Slice the peppers into strips and place them on the bottom of the inner pot.
2 bell peppers
In a small bowl, combine the chili powder, salt, pepper, paprika and cumin. Sprinkle over both sides of each chicken thigh.
1 1/2 teaspoons chili powder, salt and pepper, 1/2 teaspoon smoked paprika, 1/2 teaspoon cumin, 2 pounds chicken thighs
Place the seasoned chicken thighs on top of the peppers. Top with garlic.
3 cloves garlic
Pour the salsa verde over the chicken and squeeze the lime over the top.
1 cup salsa verde, juice of one lime
Gently pour the broth into the pot (try not to wash away any seasoning or salsa from the tops of the chicken thighs.)

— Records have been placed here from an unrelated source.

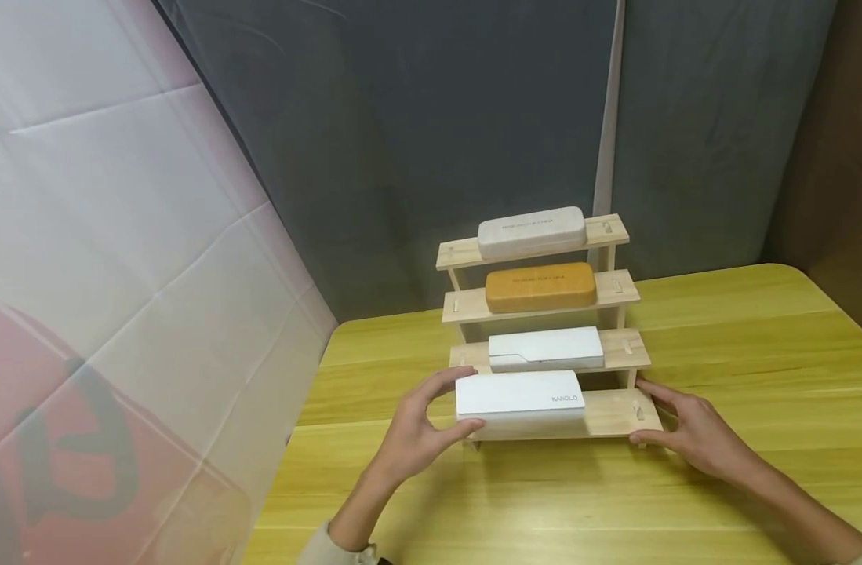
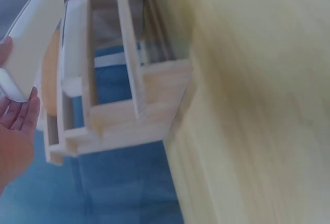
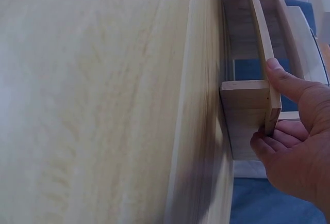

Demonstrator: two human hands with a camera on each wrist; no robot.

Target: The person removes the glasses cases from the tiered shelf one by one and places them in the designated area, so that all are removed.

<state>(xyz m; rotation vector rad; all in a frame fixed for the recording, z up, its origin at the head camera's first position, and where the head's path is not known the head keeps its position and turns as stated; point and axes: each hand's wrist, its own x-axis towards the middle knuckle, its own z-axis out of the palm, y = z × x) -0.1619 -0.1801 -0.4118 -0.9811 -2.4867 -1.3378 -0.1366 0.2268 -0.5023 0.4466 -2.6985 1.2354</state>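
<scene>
A white glasses case (image 1: pixel 518 391) with small lettering is pinched at its left end between the thumb and fingers of my left hand (image 1: pixel 415 435). In the left wrist view, that case (image 2: pixel 40 38) is tilted and stands off from the lowest board of a stepped wooden display rack (image 1: pixel 610 413). My right hand (image 1: pixel 700 433) grips the right end of this lowest board. Seen from the right wrist, the thumb lies on the board's top and the curled fingers (image 3: pixel 281 140) are under its edge.
Higher up the rack sit another white case (image 1: pixel 547 347), an orange case (image 1: pixel 541 287) and a pale grey case (image 1: pixel 532 233), one per step. The rack stands on a yellow wood-grain table (image 1: pixel 755 353). Grey cloth (image 1: pixel 431 141) hangs behind, and a white printed sheet (image 1: pixel 120 196) at left.
</scene>
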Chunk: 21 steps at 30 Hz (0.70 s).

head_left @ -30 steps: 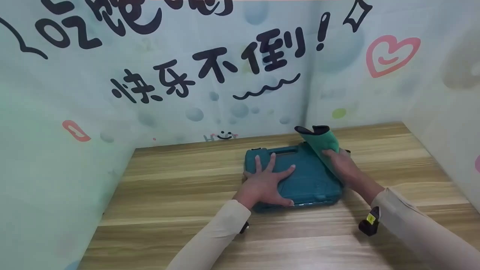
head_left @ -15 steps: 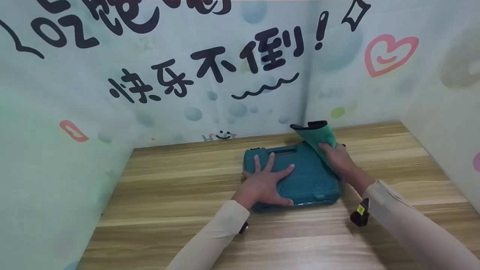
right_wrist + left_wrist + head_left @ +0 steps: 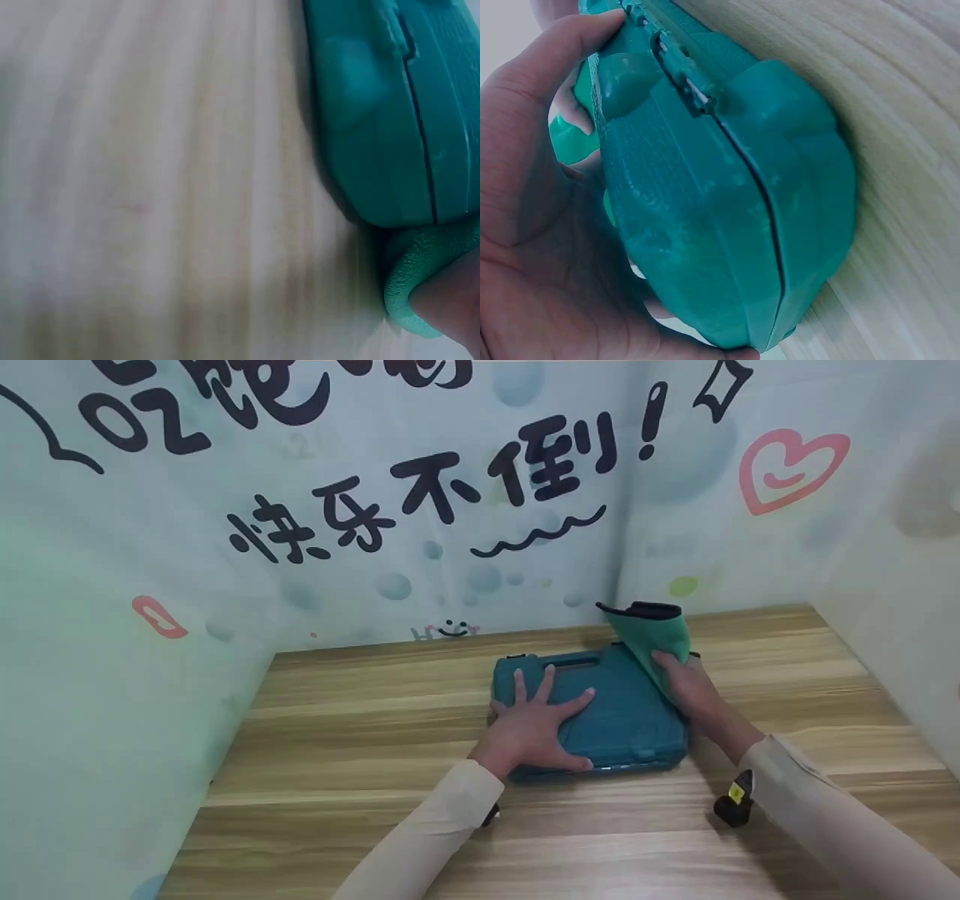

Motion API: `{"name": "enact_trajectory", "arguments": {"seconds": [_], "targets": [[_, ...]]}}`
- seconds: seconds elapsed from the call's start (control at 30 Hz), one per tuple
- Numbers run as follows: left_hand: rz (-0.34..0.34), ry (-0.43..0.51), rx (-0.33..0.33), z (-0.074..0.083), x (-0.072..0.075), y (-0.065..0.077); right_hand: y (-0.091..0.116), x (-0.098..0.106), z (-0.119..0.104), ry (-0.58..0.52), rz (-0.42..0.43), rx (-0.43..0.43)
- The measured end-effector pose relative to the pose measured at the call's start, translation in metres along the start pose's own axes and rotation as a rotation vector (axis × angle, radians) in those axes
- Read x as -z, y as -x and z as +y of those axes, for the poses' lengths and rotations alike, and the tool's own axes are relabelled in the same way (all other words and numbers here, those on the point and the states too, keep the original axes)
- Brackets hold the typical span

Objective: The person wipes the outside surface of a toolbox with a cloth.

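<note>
A teal plastic case (image 3: pixel 622 712) with a carrying handle lies flat on the wooden table. My left hand (image 3: pixel 529 731) rests on its lid with the fingers spread wide. In the left wrist view, the thumb lies along the hinged front edge (image 3: pixel 679 67) and another fingertip reaches the case's side. My right hand (image 3: pixel 690 686) grips a green cloth (image 3: pixel 652 641) with a black underside, against the case's right side. The cloth's top end stands up, folded over, past the back right corner. In the right wrist view, the cloth (image 3: pixel 420 270) sits right at the case's end.
Pale, printed curtains (image 3: pixel 420 585) with dark lettering and a pink heart rise behind the table (image 3: pixel 360 750) and along both sides. Small black wrist cameras (image 3: pixel 733 808) hang at the sleeves.
The right hand and cloth shift slightly left, then back to the right, along the case's right side. The cloth's top end changes its fold. Left hand and case stay put.
</note>
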State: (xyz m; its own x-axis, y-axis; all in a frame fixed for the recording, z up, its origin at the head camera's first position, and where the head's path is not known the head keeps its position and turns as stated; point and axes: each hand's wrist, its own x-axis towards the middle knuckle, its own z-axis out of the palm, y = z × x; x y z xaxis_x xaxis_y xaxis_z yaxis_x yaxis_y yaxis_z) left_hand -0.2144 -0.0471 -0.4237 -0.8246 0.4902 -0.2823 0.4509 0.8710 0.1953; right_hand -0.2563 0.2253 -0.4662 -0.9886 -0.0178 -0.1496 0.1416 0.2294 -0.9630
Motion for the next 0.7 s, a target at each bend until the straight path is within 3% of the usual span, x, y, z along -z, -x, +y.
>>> {"name": "enact_trajectory", "arguments": {"seconds": [0.3, 0.47, 0.7], "targets": [[0.005, -0.005, -0.002, -0.001, 0.000, 0.000, 0.023, -0.002, 0.005, -0.018, -0.001, -0.067], [0.006, -0.022, -0.001, -0.002, 0.001, 0.000, 0.033, -0.003, 0.006, -0.043, 0.018, -0.043], [0.010, -0.030, -0.007, -0.001, -0.002, -0.001, 0.049, -0.008, 0.010, -0.055, 0.111, -0.041]]}}
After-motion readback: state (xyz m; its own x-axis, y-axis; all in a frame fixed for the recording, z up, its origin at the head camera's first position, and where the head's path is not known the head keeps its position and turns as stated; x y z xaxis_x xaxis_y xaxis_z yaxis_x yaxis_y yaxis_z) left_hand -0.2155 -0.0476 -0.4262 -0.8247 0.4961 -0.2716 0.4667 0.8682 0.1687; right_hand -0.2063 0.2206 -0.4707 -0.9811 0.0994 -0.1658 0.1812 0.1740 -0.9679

1/2 cup chicken broth or water
Close and lock the lid, and turn the steam release valve to closed. Press Poultry (high pressures) and leave it at 15 minutes.
When cooking cycle has ended, allow a 10 minute natural pressure release. Flip the steam release valve open to remove any remaining steam.
If desired, place the chicken on a sheet pan and broil for 2-3 minutes to brown and crisp up the skin a bit.
Garnish with cilantro and serve with rice or tortillas!
chopped cilantro
Notes
The broth that comes out of the pot after cooking is SO good. It’s packed with spicy flavor. Strain it and then save it for other meals or use it to make Mexican style rice!